When Is Breach Of Contract Considered Medical Malpractice?

There are several occasions where a doctor might be considered in breach of contract, either inadvertently or voluntarily. These instances are also considered examples of medical malpractice, and open both the doctor and the organization for which the doctor works to liability for any resulting damages. Here are examples of breach of contract that might be considered medical malpractice.

A business contracts lawyer can discern whether or not a doctor failed to provide a specific professional duty even when no written contract was signed. For example, doctor-patient confidentiality is a professional guarantee. Doctors who break this trust have basically violated the most stringent of professional ethical guidelines and are absolutely subject to medical malpractice lawsuits for breach of contract.

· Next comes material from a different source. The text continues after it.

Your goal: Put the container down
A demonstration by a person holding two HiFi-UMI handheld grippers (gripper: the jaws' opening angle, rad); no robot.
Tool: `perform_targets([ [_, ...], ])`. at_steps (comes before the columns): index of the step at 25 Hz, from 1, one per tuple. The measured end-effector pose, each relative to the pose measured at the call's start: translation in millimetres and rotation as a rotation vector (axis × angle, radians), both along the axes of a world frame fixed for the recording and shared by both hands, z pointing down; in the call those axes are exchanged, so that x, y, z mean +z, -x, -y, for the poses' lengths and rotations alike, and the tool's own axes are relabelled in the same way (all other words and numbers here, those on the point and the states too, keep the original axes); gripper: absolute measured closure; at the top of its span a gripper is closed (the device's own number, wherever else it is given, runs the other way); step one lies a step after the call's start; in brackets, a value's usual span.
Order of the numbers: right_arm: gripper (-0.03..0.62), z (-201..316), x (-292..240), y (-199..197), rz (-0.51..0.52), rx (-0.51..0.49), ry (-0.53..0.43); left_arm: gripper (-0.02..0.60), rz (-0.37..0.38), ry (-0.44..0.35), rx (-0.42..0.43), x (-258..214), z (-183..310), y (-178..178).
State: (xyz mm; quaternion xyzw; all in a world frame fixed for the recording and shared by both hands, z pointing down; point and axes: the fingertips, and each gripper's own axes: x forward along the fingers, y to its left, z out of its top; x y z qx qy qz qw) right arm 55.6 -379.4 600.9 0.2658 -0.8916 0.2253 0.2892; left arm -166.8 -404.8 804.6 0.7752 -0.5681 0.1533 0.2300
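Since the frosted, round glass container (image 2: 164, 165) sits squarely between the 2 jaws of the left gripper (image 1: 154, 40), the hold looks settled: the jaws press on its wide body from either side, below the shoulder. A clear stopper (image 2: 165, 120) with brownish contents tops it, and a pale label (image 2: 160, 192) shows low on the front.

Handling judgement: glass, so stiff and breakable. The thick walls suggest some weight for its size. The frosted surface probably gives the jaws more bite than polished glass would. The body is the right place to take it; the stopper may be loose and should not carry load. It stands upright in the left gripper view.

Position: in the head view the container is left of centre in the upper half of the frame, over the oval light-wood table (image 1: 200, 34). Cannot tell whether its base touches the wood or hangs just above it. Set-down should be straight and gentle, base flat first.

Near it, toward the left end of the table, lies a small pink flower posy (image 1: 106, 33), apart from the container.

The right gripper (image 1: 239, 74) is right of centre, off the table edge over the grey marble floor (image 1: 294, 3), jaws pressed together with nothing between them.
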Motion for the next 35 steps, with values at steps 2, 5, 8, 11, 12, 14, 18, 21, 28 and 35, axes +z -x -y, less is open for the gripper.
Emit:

Another example of breach of contract that might be considered medical malpractice is when a doctor (and the patient) both sign off on a specific medical procedure or surgery, but the doctor or surgeon fails to perform the task. This type of breach of contract forces a patient to repeat the procedure, most often using another healthcare provider. This costs money and leaves the original provider liable.

Healthcare establishments are obligated to provide estimates regarding the costs of the procedures they perform. While these estimates vary, it can be considered breach of contract when the gap in between estimate and actual cost is excessive.

More often, medical malpractice lawsuits result when doctors make mistakes or accidentally injure a patient. These accidents are still considered breach of contract, because your healthcare providers have a duty to provide the expected standard of care. When they do not, patients have the right to sue.

Common accidents involve leaving instruments inside an open body cavity, performing the wrong operation (or the right operation on the wrong part of the body), or failing to diagnose an illness or disease that should have been easily diagnosed.

There are two types of contracts based on these examples: written and implied. Written contracts usually involve money. You sign off on specific services in exchange for the estimated payment. You acknowledge the risks regarding the procedures, if there are any. Implied contracts involve the standard of care a patient expects to receive after the first contract has been signed. Either contract — or both — can be breached.

Sometimes the patient cannot sue for breach of contract due to the scope of injury sustained during the procedure. In these cases, family members can build a case themselves, either for personal injury or wrongful death.

What should someone do when they believe a doctor is guilty of breach of contract? First and foremost, they should ask a lawyer for advice. A business contracts lawyer can provide valuable insight into what types of cases are normally won in or out of court — and they can build the lawsuit with less effort than it would take a layman. Lawyers also streamline these tasks so lawsuits don’t drag on for years.